Es sorprendente ver el poco interés que existe en gran parte del mundo protestante por celebrar las fiestas de nuestro calendario. La Semana Santa representa para muchos un simple tiempo de vacaciones, mientras que Navidad se ha convertido en una época meramente comercial. El domingo, aunque es un día consagrado por la Iglesia primitiva como día del Señor, muchas veces no es más que una oportunidad para quedarse durmiendo. El día de la Reforma protestante tampoco se celebra con el vigor con el que podría hacerse.
Justamente, son las festividades las que la dan identidad a una religión o a un país, o a cualquier grupo de personas que se identifiquen con lo mismo. El cristianismo adoptó el domingo como día del Señor y así creó su propia identidad con respecto al judaísmo. Nuestra visión del tiempo es lo que nos permite mostrar aquello a lo cual le damos importancia. ¿Qué celebramos? ¿Cómo lo hacemos? Las conmemoraciones, como su nombre lo indica, llevan en sí mismas el recurso de la memoria y sólo se le da importancia a lo que permanece en ella. Podríamos preguntarnos, por ejemplo, si la mayoría de nuestros hermanos en la fe sabe qué es Pentecostés o qué significa realmente el “domingo”. Las respuestas serían sorprendentes.
Celebrar nuestras festividades debe ser algo que en cada ocasión cobre mayor relevancia en nuestras comunidades de fe, ya que será así como trasmitiremos nuestra tradición a las futuras generaciones. Cabe preguntarnos, como dijo el doctor Edesio Sánchez en una ocasión: “¿Tendrá hijos nuestra fe? ¿Tendrán fe nuestros hijos?” Es cierto que los padres juegan un papel importante en el desarrollo de la fe de sus hijos, pero también es totalmente cierto que el modo en que las iglesias celebren su fe será determinante para quienes han de formar parte de la Iglesia en el futuro.
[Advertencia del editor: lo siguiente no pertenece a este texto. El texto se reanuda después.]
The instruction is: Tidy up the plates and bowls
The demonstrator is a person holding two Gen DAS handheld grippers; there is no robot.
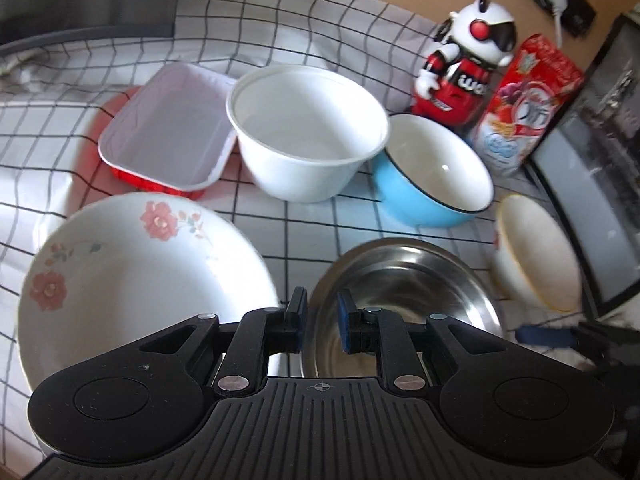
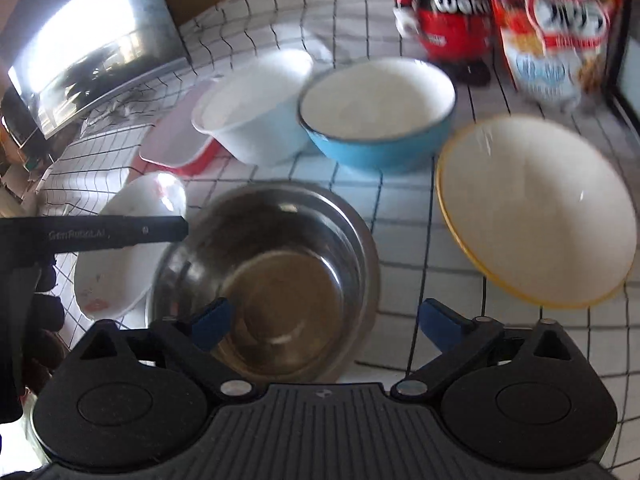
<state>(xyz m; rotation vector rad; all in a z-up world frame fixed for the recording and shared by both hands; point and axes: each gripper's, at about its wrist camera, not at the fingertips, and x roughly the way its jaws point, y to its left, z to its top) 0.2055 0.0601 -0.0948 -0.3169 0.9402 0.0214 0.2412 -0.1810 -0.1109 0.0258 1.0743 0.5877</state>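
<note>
Hovering over a checked cloth [image 1: 280, 12] on the tabletop, the left tongs [image 1: 322, 322] stand nearly together with nothing between them, above the near rim of a steel bowl [image 1: 404, 280], while the right tongs [image 2: 324, 326] stand wide apart and empty over that same bowl. A flowered plate [image 1: 132, 276] lies just beside the steel bowl toward the left edge, and a yellow-rimmed bowl [image 2: 536, 208] sits toward the right edge. Behind them a red tray [image 1: 168, 132], a white tub [image 1: 308, 128] and a blue bowl [image 1: 432, 172] form a row, with a toy figure [image 1: 460, 60] and a snack bag [image 1: 528, 96] at the far right corner.
</note>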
Es válido reflexionar sobre qué y cómo celebramos cuando nos juntamos como comunidades de fe. Leemos en la Torá que Dios mandó al pueblo celebrar comunitariamente varias festividades: Shabat, Pascua, Shavuot, Sucot (la Fiesta de las Cabañas), el jubileo, etc. Esto fue lo que lo hizo diferente de otros pueblos y lo que le dio identidad. Dejar de hacerlo representaba para ellos el hecho de asimilarse y dejar de pertenecer. Si nuestra actitud frente al tiempo que ocupamos en nuestras festividades es débil, con el paso de los años vamos perdiendo la identidad y la pertenencia que ha de caracterizarnos, ya que con la conmemoración de nuestras fechas señaladas nos ocurre una doble unión: nos unimos a quienes están celebrando con nosotros en otras latitudes y también a quienes a través de los siglos celebraron y nos legaron su testimonio hasta hoy.
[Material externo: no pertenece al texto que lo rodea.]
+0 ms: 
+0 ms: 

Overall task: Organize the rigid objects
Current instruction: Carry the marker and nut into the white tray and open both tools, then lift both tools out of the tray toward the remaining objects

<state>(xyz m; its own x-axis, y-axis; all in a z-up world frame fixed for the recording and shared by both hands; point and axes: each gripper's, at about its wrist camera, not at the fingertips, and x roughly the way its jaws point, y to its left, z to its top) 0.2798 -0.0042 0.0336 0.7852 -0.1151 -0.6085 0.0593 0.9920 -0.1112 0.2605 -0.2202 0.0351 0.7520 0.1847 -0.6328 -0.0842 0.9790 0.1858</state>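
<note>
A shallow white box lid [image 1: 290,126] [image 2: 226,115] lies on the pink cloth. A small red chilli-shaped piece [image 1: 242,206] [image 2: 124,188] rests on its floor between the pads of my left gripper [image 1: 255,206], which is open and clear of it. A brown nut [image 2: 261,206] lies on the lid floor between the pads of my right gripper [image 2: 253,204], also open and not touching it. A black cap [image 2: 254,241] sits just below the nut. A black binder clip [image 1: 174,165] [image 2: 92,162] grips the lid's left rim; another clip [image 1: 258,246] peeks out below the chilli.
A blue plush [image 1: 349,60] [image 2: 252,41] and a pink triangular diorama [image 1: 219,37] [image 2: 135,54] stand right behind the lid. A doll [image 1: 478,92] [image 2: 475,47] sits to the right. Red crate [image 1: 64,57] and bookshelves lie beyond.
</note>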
Y este es el desafío que en el siglo XXI nos sigue dejando Pentecostés: celebrar el nacimiento de la diversidad cristiana, transmitiendo con alegría y optimismo la buenas nuevas de nuestro Señor Jesucristo, creyendo en la actividad del Espíritu Santo por medio de las diferentes voces que generan inclusión y no exclusión, en donde grandes y pequeños, ricos y pobres, hombres y mujeres, puedan entender cada uno en su propio lenguaje el mensaje de amor que Jesús nos dejó. Con esta visión nadie puede proclamarse dueño de la verdad, sino que aprenderá a disfrutar de las diversas voces del protestantismo que justamente son nuestra gran riqueza.
* Jair Villegas Betancourt es Licenciado en Economía, Licenciado en Teología y especializado en Estudios Judaícos. Es miembro de la Alianza Cristiana y Misionera Argentina, que es parte de la Christian and Missionary Alliance. este artículo fue publicado en el portal digital de Lupa Protestante en el 2013.